REYKJAVIK – Icelandic Prime Minister Johanna Sigurdardottir said Tuesday joining the European Union and the eurozone would be the best option for the crisis-hit country.
"In my opinion, the best option is still to join the EU and adopt the euro," Sigurdardottir told reporters in Reykjavik.
Her comment came as the new left-wing interim government, in power since Sunday and made up of pro-EU Social Democrats and the EU sceptical Left Green party, examined different options for digging the country out of its deep economic crisis.
Finance Minister Steingrimur Sigfusson of the Left Green party said Tuesday another option was currency co-operation with non-EU neighbour Norway.
"We will certainly discuss this among other things," he told reporters.
Norwegian Finance Minister Kristin Halvorsen meanwhile told AFP in an email Tuesday that "a monetary cooperation" could be discussed during her visit to Iceland next week.
The new left-wing interim government took power on Sunday after the previous coalition resigned on 26 January following months of increasingly violent protests over the country’s dire economic situation.
Thousands of Icelanders lost their savings and jobs after the country’s once-booming financial sector crumbled in October 2008, with Reykjavik forced to nationalise its major banks as the country’s currency nosedived.
The Icelandic krona lost nearly half its value in 2008, and authorities have been scrambling to shore up the crumbling currency and avoid national bankruptcy.
While in the previous coalition government, the Social Democrats had called for a referendum within months on joining the EU.

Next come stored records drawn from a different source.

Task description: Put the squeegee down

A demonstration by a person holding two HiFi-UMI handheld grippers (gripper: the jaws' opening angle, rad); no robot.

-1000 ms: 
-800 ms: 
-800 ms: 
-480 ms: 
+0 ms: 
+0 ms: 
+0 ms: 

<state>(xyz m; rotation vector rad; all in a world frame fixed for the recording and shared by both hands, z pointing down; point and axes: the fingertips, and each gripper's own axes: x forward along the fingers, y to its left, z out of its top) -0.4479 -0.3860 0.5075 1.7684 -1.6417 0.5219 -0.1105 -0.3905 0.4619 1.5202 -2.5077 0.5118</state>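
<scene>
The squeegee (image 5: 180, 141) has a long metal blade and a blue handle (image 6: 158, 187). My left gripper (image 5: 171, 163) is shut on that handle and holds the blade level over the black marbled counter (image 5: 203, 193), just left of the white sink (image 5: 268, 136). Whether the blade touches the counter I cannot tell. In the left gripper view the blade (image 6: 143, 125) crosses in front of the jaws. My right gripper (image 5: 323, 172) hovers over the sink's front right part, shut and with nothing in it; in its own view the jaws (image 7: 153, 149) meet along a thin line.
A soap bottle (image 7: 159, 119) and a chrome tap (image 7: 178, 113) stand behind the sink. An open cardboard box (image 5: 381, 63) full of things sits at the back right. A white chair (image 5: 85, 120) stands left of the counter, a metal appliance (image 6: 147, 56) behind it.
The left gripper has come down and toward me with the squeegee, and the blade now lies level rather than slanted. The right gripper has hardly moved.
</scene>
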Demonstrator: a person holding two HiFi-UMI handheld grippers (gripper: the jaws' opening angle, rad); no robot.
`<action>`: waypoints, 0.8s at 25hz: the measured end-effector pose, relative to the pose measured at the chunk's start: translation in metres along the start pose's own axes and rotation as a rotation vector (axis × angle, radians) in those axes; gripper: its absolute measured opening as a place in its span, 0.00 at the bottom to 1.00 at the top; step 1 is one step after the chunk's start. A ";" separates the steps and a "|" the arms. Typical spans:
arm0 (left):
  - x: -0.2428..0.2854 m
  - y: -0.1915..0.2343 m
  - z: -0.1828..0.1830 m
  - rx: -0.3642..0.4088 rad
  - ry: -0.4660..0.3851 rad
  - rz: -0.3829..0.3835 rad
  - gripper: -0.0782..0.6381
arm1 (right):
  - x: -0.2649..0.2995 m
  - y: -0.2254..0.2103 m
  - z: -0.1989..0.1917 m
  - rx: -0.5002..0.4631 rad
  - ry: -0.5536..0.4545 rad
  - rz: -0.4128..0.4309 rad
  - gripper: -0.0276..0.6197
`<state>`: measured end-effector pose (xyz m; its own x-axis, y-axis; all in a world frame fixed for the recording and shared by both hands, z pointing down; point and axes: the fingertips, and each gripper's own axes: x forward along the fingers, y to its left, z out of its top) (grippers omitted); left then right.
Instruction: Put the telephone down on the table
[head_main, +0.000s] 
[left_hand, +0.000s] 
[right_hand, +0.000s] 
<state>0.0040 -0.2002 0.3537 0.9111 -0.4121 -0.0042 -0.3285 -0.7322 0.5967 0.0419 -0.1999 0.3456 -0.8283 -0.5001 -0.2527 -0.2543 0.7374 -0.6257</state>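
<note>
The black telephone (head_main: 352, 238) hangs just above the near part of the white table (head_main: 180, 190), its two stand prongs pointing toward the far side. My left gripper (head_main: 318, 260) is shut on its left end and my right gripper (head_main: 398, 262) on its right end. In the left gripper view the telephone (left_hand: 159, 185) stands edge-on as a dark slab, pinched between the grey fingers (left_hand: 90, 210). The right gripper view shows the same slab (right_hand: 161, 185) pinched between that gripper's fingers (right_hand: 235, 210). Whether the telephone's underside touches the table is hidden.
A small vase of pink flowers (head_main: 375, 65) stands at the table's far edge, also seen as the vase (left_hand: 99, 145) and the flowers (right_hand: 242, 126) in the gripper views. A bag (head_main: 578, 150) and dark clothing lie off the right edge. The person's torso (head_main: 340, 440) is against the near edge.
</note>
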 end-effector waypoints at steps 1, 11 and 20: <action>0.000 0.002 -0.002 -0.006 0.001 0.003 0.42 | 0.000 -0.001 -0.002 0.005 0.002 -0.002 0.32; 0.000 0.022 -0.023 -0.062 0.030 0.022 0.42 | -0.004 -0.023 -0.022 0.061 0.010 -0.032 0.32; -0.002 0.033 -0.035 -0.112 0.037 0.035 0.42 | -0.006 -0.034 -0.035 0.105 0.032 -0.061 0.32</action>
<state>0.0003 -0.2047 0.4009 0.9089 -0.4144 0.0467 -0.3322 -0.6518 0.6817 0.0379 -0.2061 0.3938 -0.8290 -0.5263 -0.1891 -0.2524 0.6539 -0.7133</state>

The new government programme presented Sunday called only for a report on the prospects of joining the union to be published by 15 April.
A party spokesman said Monday the new government aimed to change the constitution to make it possible to rapidly join the EU following early elections proposed for 25 April.
Iceland, which is a member of the European Economic Area and already meets much of the EU’s membership criteria, could see its application fast-tracked to make it a member of the bloc, EU Enlargement Commissioner Olli Rehn told British daily The Guardian last week.